There’s a ZIP code not too far where we’re located called Kinloch. It has a population of roughly 500 people and is predominantly African-American. The life expectancy for an adult African-American woman living in Kinloch is 56. The life expectancy for the same person born in Wildwood or Chesterfield is close to 90. Now if that doesn’t prompt you to question what the hell is going on, I don’t know what will.

And these disparities exist for a reason. We haven’t realigned the system when it was needed most and that was 20 years ago.

We are proud to have you as an APHA member. What value does APHA bring to you and your health department? And how do we do more, better, together, to become a healthier nation?

One of the things we look towards APHA for — and this is true for [the National Association of County and City Health Officials] and [the Council of State and Territorial Epidemiologists] and [the Association of State and Territorial Health Officials] as well — but APHA most of all, is successful models of program interventions and policy models that have been tried and tested across the nation. There’s always a need to find the best available evidence on things that we can easily adopt to our situation. That’s something that the APHA has a major role to play in.

And the second thing, APHA’s voice in terms of supporting the work of health departments — federal, state, local — in addressing some major public health issues is of great value. We were pleased as punch to see APHA’s endorsement and congratulatory message on [adding the word public to our name] and we shared that with all the decision makers at the county council level here just to show them, “You guys voted on this. Here’s proof that our peers in the public health world think this is a fantastic step forward.” That’s just one small example.

In terms of learning from our peers: The metro Louisville Health Department in Kentucky is an agency I’ve long admired in terms of almost sea change they’ve brought about in the last 15-odd years, not only because they’ve decided to have a public health focus but that they recognized that they could not possibly keep talking about issues such as healthy nutrition and lifestyles and cardiovascular disease and childhood obesity without actually facilitating changes within the community. It’s all well and good for the health department to preach about these things but when was the last time you saw a Trader Joe’s in a socioeconomically deprived area? Never.

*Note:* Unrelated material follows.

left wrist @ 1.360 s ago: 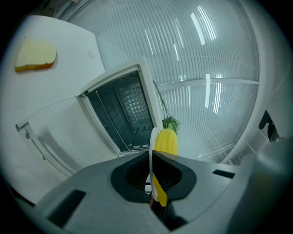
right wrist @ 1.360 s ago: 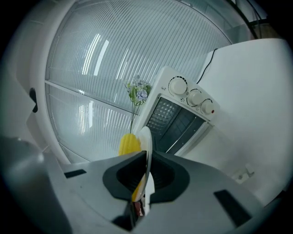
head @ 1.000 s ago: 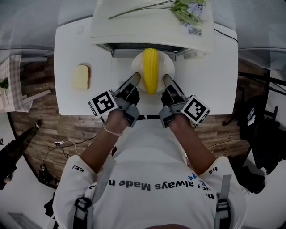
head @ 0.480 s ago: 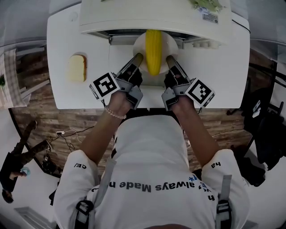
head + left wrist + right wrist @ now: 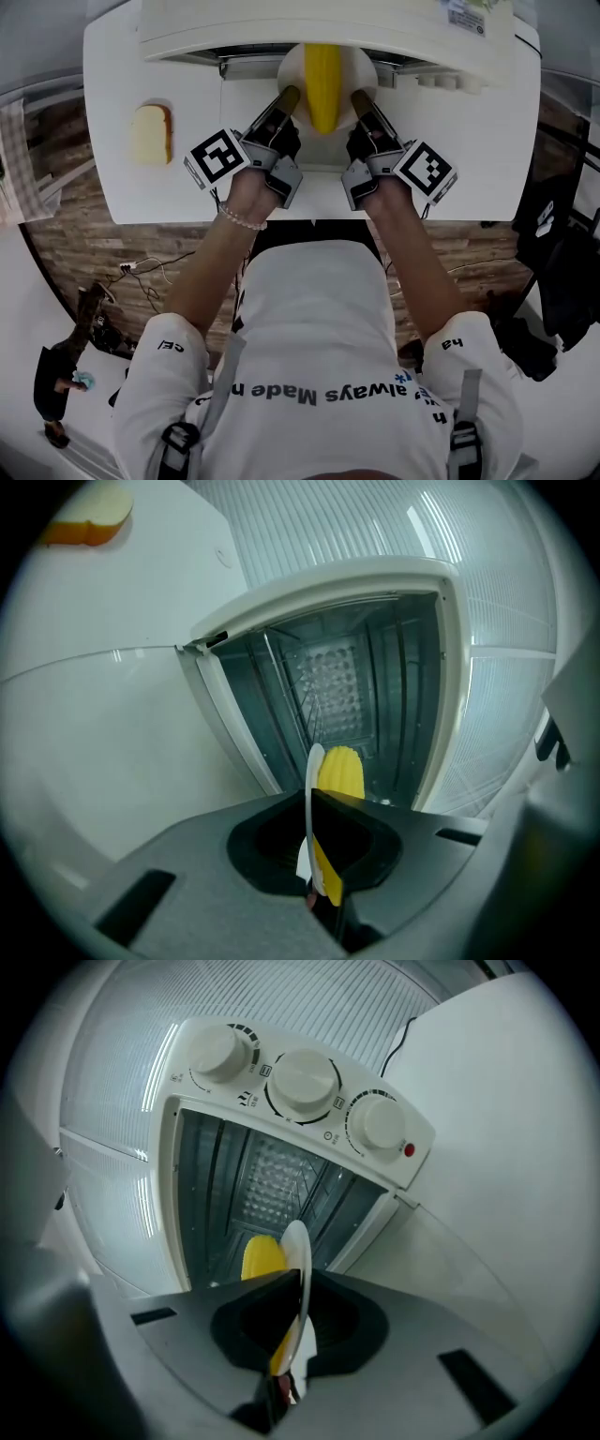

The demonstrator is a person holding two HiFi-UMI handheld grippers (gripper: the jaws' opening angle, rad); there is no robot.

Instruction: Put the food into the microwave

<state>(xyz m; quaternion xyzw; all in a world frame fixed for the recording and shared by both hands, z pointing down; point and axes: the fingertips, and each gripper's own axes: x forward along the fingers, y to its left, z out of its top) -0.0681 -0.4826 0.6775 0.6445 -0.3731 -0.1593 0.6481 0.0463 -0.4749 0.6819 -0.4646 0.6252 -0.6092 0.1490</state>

So those chains and organizations need incentives to be able to come in, set up shop and provide their products at a reasonable price so people can afford them. So [former APHA President] Dr. Adewale Troutman, the previous public health director in metro Louisville worked together [with the private sector] and they formed a business health coalition to create this public-private partnership model. I hope to replicate that and that’s on my wish list as well. This actually brought businesses to the area to provide a safe space and an incentive to operate.

And the communities loved it; they responded very well to it. I think the uptake has been great. There will be stuff published about it in the future, I’m sure. But Louisville deserves all the credit they can get and I would love if we could replicate some of that over here.